Problem details: Would you copy only the lines below, from the one containing "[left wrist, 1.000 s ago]" through the very last one, leaving the pictures out?

Data block:
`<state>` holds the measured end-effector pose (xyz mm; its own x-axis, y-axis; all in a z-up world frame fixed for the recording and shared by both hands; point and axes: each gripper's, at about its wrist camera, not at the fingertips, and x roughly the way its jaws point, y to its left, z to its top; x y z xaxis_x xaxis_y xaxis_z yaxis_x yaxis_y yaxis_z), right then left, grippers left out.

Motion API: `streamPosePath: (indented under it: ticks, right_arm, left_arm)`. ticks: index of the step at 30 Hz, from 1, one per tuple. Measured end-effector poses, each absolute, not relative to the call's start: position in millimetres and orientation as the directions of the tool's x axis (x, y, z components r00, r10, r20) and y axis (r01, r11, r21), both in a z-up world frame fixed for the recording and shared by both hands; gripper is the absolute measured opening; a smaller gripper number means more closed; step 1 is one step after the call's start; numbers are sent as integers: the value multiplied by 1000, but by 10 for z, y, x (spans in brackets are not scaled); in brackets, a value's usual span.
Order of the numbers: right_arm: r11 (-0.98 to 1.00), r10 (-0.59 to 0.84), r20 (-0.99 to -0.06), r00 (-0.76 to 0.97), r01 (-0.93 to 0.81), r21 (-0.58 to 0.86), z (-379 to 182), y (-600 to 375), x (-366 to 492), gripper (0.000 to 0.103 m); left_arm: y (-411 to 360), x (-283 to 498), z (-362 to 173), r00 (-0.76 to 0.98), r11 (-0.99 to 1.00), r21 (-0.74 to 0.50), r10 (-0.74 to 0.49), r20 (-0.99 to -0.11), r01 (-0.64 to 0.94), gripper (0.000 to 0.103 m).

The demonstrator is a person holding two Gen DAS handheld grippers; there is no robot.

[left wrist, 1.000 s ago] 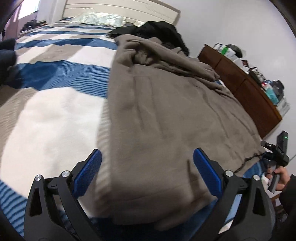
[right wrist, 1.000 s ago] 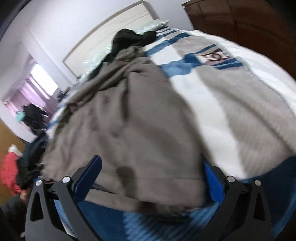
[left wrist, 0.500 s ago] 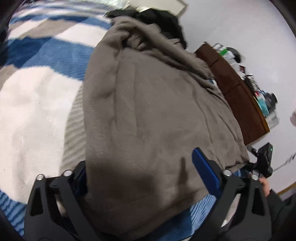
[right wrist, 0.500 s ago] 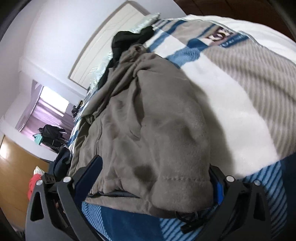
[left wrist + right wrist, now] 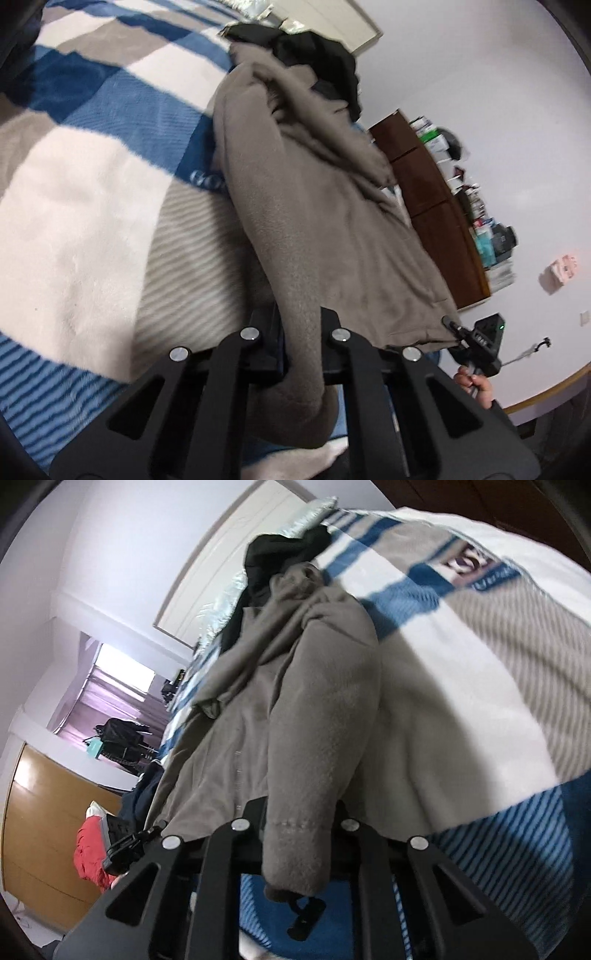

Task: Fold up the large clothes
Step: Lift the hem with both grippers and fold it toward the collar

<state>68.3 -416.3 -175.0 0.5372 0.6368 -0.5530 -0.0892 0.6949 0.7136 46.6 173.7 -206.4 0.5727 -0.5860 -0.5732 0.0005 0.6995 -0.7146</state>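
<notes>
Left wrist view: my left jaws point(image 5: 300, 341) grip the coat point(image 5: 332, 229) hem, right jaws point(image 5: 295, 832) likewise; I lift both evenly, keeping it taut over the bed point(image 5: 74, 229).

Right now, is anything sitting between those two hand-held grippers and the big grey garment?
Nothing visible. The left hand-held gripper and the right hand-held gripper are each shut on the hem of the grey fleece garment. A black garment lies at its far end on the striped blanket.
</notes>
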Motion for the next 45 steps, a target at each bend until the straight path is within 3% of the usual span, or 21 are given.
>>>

Exercise result:
[left wrist, 1.000 s ago] 
[right wrist, 1.000 s ago] 
[left wrist, 0.500 s ago] 
[right wrist, 0.500 s ago] 
[left wrist + right wrist, now] 

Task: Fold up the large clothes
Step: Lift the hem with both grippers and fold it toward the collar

<state>68.3 -416.3 -175.0 0.5372 0.6368 -0.5530 -0.0892 0.6949 0.7136 46.6 173.7 -206.4 0.5727 -0.5860 -0.5732 0.0005 0.6995 -0.7146</state>
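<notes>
Left wrist view: my left jaws point(image 5: 300, 341) grip the coat point(image 5: 332, 229) hem, right jaws point(image 5: 295, 832) likewise; I lift both evenly, keeping it taut over the bed point(image 5: 74, 229).

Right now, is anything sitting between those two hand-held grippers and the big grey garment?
Nothing visible. The left hand-held gripper and the right hand-held gripper are each shut on the hem of the grey fleece garment. A black garment lies at its far end on the striped blanket.
</notes>
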Motion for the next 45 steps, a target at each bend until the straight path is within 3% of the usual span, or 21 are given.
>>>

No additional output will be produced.